Transseksualiści z kategorią N i E
Mimo międzynarodowych zmian w klasyfikacji zdrowotnej, Polska nie zmieniła klasyfikacji. Rzecznik Praw Obywatelskich zwrócił uwagę na fakt, że najnowsze rozporządzenie Ministerstwa Obrony Narodowej z 25 marca 2024 roku, które zaczęło obowiązywać trzy dni później, nadal klasyfikuje „transseksualizm” i „obojnactwo” jako przyczyny dyskwalifikujące.
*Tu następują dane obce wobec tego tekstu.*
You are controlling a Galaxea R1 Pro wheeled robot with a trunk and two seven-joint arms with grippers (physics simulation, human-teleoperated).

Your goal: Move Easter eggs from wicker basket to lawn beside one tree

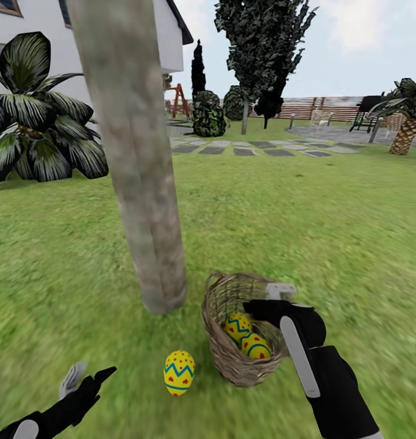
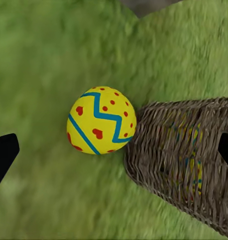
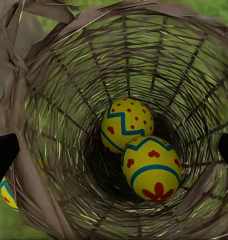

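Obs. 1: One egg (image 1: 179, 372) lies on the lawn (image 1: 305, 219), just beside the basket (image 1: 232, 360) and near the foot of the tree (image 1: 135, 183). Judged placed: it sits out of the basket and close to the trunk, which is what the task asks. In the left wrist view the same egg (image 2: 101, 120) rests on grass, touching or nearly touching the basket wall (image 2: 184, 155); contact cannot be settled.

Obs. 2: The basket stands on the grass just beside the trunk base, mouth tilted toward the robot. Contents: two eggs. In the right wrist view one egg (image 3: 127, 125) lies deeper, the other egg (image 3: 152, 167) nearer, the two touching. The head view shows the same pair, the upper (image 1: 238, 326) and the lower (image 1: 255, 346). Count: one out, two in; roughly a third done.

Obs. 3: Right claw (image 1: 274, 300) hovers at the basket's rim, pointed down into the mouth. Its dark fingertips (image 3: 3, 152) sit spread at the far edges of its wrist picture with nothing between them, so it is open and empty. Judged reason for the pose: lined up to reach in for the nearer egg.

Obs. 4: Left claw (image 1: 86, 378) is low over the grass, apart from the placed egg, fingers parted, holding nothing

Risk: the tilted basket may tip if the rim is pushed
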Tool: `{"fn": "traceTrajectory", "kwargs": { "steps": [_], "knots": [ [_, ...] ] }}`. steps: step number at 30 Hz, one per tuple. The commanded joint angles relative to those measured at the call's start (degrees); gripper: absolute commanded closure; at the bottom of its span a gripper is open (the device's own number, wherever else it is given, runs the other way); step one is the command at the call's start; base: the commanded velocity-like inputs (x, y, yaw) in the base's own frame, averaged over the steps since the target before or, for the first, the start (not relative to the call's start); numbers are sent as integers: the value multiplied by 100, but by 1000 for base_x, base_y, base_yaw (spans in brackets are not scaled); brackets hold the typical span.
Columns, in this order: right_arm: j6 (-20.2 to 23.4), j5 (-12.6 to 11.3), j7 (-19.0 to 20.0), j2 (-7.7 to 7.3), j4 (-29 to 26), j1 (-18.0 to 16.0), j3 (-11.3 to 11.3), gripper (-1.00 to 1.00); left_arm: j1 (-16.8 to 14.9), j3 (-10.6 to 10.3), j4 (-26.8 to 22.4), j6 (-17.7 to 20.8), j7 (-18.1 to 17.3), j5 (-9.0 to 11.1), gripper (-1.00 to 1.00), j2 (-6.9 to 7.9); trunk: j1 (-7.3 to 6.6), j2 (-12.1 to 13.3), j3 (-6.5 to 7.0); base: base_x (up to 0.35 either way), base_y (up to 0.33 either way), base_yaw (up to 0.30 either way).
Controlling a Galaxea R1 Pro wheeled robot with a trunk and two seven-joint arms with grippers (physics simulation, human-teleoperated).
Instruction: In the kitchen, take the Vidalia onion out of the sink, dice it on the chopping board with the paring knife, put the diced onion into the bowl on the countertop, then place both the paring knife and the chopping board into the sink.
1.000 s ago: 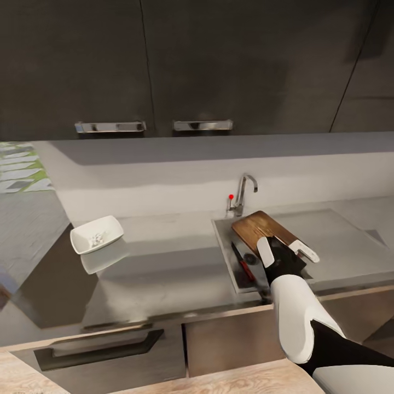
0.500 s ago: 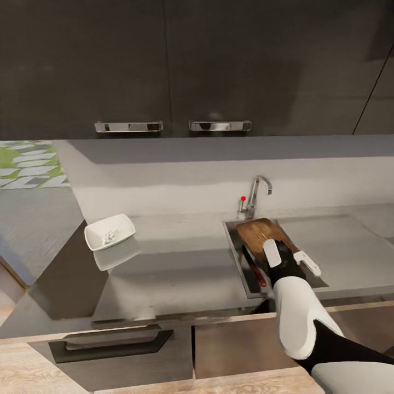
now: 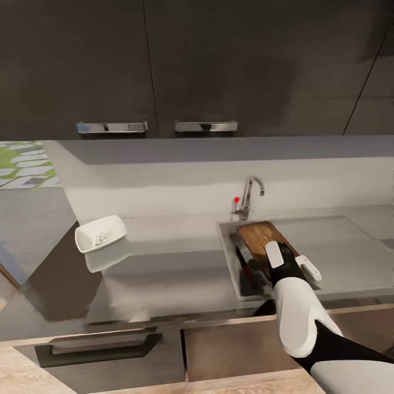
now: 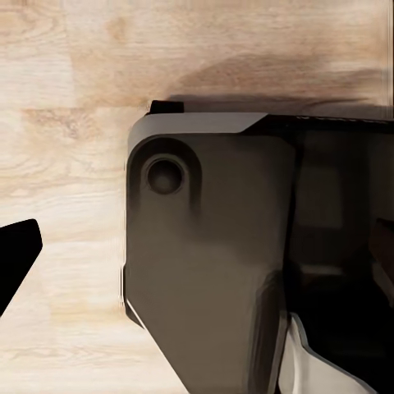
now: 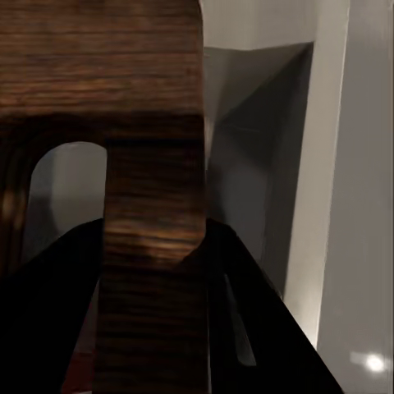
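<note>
Step in hand: last step by my reading, setting the chopping board (image 3: pixel 261 238) into the sink (image 3: pixel 229 261).
Right claw (image 3: pixel 293 261): its two white fingers (image 3: pixel 274 254) straddle the near end of the chopping board; the right wrist view shows dark wood grain running between the claw's dark fingers, so it is closed around the board's end.
Chopping board: tilted over the sink, far end up toward the tap (image 3: pixel 249 196), near end at the claw; whether it touches the basin rim I cannot tell.
Paring knife (image 3: pixel 244 261): lies down in the basin, just beside the board's left edge, dark blade and a hint of red handle visible.
Bowl (image 3: pixel 100 233): sits on the table (image 3: pixel 169 262) well apart from the sink, to the left, with small pale pieces inside that I take for diced onion.
Left claw: the left wrist view looks at pale wood floor and a dark grey robot body; one dark fingertip (image 4: pixel 16 250) shows at the edge, and I cannot tell whether the claw is wide or narrow.
Progress: knife placed, onion apparently in the bowl; the board is the only piece not yet at rest.
Next move calls for: lowering the board until it rests inside the basin, clear of the knife and tap, then spreading the fingers and lifting away.
</note>
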Motion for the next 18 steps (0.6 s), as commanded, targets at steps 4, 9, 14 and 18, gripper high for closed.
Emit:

Według tego rozporządzenia, te cechy mogą być podstawą do przyznania przez komisje wojskowe kategorii „E” lub „N”, co oznacza całkowitą, trwałą lub czasową niezdolność do pełnienia czynnej służby wojskowej.
„Stan prawny ograniczający dostęp do służby wojskowej osobom transpłciowym i interpłciowym stoi w sprzeczności z aktualnym stanem wiedzy medycznej oraz z Zaleceniami Komitetu Ministrów Rady Europy w sprawie praw człowieka członków sił zbrojnych z 2010 r. i może być uznany za przejaw dyskryminacji ze względu na tożsamość płciową” - czytamy w liście RPO.
Rzecznik Praw Obywatelskich wytknął również niewłaściwe nazewnictwo urzędnikom MON „A ze względu na ich przestarzałość, od terminów „transseksualizm" i „obojnactwo", użytych w rozporządzeniu MON z 25 marca 2024 r, .odchodzi się na rzecz określeń „transpłciowość" i „interpłciowość".
Dlatego w swoim piśmie Valeri Vachev, zastępca Rzecznika Praw Obywatelskich Cezarego Tomczyka, wiceministra obrony narodowej, zadał pytania dotyczące przyczyn, dla których „transseksualizm” został ponownie uznany w rozporządzeniu Ministerstwa Obrony Narodowej jako przeszkoda dyskwalifikująca z zawodowej służby wojskowej. Ministerstwo na razie nie odpowiedziało.
Transseksualiści służą w armiach NATO
Część krajów NATO jak np. USA, Kanada, Francja, Hiszpania, Portugalia, Norwegia, Szwecja, Finlandia zezwala na służbę osób transseksualnych. Podobnie jest w Brazylii i Argentynie. Najsłynniejszym przykładem jest jednak ppłk Anastasia Biefang z Niemiec, która po 23 latach służby jako mężczyzna postanowiła dokonać korekty płci. Znane stały się z filmiki z ceremonii przekazania dowodzenia w batalionie przez Anastasię podczas której wojsko pułkownik jedzie wojskowym samochodem przystrojonym tak, by wyglądał jak jednorożec.
Jest jednak druga strona medalu, w Hiszpanii wybuchła afera, gdy ponad 100 żołnierzy oświadczyło, iż czuje się kobietami. W wyglądzie zewnętrznym nie było jednak różnicy, gdyż każdy z nich zadeklarował iż czuje się wewnętrznie płci żeńskiej, zaś zewnętrznie nadal preferuje męski wygląd. Okazało się, że żołnierze ci dzięki prawnej korekcie płci otrzymywali dodatki do pensji oraz mieli niższe normy zaliczeniowe.